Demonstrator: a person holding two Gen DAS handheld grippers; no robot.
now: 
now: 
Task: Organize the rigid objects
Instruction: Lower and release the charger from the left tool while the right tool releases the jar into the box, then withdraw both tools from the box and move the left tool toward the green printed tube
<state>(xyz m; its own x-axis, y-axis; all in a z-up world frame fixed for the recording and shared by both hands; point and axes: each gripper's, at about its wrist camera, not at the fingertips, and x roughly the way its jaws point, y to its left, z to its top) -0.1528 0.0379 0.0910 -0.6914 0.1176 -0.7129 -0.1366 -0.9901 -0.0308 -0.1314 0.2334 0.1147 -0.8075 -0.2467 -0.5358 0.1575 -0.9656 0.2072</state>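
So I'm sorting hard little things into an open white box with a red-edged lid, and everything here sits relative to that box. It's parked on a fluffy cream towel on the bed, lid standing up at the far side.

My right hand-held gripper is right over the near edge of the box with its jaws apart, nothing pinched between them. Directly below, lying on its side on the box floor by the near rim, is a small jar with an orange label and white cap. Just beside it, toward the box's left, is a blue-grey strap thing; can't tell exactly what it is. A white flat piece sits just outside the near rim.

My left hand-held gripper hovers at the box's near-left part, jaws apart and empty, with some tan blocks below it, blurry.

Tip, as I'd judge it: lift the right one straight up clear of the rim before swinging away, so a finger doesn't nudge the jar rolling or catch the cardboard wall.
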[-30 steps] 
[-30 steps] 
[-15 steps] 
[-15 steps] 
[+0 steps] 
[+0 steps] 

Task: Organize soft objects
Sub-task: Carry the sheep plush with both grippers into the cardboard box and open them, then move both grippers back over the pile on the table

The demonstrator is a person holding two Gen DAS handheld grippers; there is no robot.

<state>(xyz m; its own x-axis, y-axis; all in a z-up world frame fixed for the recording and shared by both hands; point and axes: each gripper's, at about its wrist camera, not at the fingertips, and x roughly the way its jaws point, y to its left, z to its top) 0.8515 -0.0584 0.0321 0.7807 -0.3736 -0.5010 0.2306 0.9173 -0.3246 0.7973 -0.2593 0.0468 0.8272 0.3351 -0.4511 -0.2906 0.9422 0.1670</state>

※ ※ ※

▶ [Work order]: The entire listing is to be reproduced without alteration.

▶ [Task output]:
Demonstrator: a person holding two Gen DAS handheld grippers; no robot.
now: 
now: 
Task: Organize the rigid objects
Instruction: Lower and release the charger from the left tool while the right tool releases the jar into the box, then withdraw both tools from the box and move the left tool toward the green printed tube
<state>(xyz m; its own x-axis, y-axis; all in a z-up world frame fixed for the recording and shared by both hands; point and axes: each gripper's, at about its wrist camera, not at the fingertips, and x roughly the way its jaws point, y to its left, z to its top) -0.1528 0.0379 0.0910 -0.6914 0.1176 -0.7129 -0.1366 -0.9901 -0.0308 -0.1314 0.2334 0.1147 -0.8075 -0.2467 -0.5358 0.1575 -0.9656 0.2072</state>
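So I'm sorting hard little things into an open white box with a red-edged lid, and everything here sits relative to that box. It's parked on a fluffy cream towel on the bed, lid standing up at the far side.

My right hand-held gripper is right over the near edge of the box with its jaws apart, nothing pinched between them. Directly below, lying on its side on the box floor by the near rim, is a small jar with an orange label and white cap. Just beside it, toward the box's left, is a blue-grey strap thing; can't tell exactly what it is. A white flat piece sits just outside the near rim.

My left hand-held gripper hovers at the box's near-left part, jaws apart and empty, with some tan blocks below it, blurry.

Tip, as I'd judge it: lift the right one straight up clear of the rim before swinging away, so a finger doesn't nudge the jar rolling or catch the cardboard wall.
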[-30 steps] 
[-30 steps] 
[-15 steps] 
[-15 steps] 
[+0 steps] 
[+0 steps] 

Task: Organize soft objects
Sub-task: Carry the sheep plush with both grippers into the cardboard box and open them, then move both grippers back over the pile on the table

The demonstrator is a person holding two Gen DAS handheld grippers; there is no robot.

<state>(xyz m; its own x-axis, y-axis; all in a z-up world frame fixed for the recording and shared by both hands; point and axes: each gripper's, at about its wrist camera, not at the fingertips, and x roughly the way its jaws point, y to its left, z to its top) 0.8515 -0.0584 0.0321 0.7807 -0.3736 -0.5010 0.2306 0.9173 -0.3246 0.7973 -0.2593 0.0468 0.8272 0.3351 -0.4511 -0.2906 0.9422 0.1670</state>

No additional output is required.